Steinmetz und sie nennen hier vor allem Gänsewiese, Tretbecken und Freibad als Gebiete, wo Hundebesitzer den Kot ihrer Haustiere nicht wegräumen. Das ziehe sich dann den ganzen Feldweg entlang der Schemmer am Ortsausgang beim Schwimmbad.

„Am Waldpark ist es dasselbe. Man geht mit seinen Kindern im Feld spazieren, damit man sie nicht dauernd im Auge haben muss – wie zum Beispiel innerorts wegen des Verkehrs. Durch den Hundekot ist das hier jetzt aber mittlerweile genauso“, erzählt Rehbein. Und selbst in der Innenstadt, vor ihrer Metallbaufirma an der Wiesengasse, habe sie zuletzt morgens vor Arbeitsbeginn zig Hundehaufen liegen sehen.

 „Das ging so weit, dass ich mit der Taschenlampe an die Arbeit gehen musste, um nicht in einen Haufen zu treten. Denn jede Ecke ist nun mal nicht ausgeleuchtet durch die Straßenlaternen“, so Rehbein. Deswegen hat sie jetzt vor ihrem Betrieb ein Schild aufgehängt mit der Inschrift: „Wir mögen Hunde, aber nicht ihre Hinterlassenschaften. Darum sei kein Schwein, pack’s Häufchen ein.“ Daneben hängen Beutel für Hundekot.

Appell an die Hundebesitzer: Die Hinterlassenschaften der Tiere sollten sogleich entsorgt werden.

Solche hat die Stadt Waldkappel schon vor längerer Zeit an mehreren Stellen installiert, wie Bürgermeister Reiner Adam berichtet – beispielsweise an der Gänsewiese und am Freibad. Daneben steht jeweils ein Mülleimer. „Trotzdem gibt es noch unverbesserliche Hundebesitzer, die den Kot ihrer Tiere einfach irgendwo rumliegen lassen“, sagt Adam. Das sei auch für die Kommune ein Ärgernis, doch in der Gesamtheit schwer in den Griff zu bekommen. „Dass das Ordnungsamt jemanden belangt, scheitert oft daran, dass die Bürger solche Fälle nicht konkret bei der Stadt anzeigen“, erklärt der Verwaltungschef. Auch er appelliert an dieser Stelle an die Vernunft der Hundebesitzer, die Hinterlassenschaften selbst zu beseitigen.

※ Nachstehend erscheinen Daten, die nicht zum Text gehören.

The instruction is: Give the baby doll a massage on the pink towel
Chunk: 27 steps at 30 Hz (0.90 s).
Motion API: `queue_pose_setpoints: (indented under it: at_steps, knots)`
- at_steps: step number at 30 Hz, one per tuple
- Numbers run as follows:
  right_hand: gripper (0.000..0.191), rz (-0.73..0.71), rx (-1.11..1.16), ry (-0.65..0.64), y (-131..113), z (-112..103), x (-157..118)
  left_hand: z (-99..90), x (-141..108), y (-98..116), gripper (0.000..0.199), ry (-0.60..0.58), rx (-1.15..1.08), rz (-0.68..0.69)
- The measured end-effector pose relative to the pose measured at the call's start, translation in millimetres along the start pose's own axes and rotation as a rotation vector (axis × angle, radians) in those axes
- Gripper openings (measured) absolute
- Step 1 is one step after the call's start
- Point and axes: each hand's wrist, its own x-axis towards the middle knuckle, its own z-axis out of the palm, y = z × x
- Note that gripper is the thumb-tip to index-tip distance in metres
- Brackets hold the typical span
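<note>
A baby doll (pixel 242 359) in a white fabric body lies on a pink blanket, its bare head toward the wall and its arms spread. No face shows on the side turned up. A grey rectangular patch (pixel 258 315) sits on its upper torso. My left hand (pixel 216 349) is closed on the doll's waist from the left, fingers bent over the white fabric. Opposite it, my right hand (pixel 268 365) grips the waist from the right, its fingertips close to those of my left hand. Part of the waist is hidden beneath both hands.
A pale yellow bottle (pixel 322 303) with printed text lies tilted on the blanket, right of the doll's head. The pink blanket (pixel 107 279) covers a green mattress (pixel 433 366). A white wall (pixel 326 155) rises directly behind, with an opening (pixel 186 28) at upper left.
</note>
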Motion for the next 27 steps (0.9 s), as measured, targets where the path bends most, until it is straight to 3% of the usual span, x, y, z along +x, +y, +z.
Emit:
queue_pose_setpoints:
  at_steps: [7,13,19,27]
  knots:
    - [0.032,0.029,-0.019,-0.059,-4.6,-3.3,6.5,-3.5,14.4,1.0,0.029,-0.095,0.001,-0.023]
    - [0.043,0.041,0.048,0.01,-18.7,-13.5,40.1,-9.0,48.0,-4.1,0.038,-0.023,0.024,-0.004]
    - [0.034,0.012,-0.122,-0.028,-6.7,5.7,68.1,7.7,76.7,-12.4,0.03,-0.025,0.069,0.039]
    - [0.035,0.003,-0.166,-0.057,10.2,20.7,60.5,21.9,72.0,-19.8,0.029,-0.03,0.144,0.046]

Marko Steinmetz kann dem nur beipflichten. Er wohnt direkt am Schwimmbad und findet in der Nähe seines Hauses fast täglich herrenlose Hundehaufen – oder solche in den dafür zur Verfügung gestellten Müllbeuteln, die eigentlich im Eimer liegen sollten.

„Das Problem ist, dass es viele Leute ärgert, aber nur wenige es ansprechen oder etwas unternehmen. Von den Hinweisschildern, auch mit Verweis auf die Sicherheit der Kinder, müssten noch etliche mehr aufgestellt werden, damit bei dem ein oder anderen Übeltäter der Groschen fällt“, sagt Steinmetz.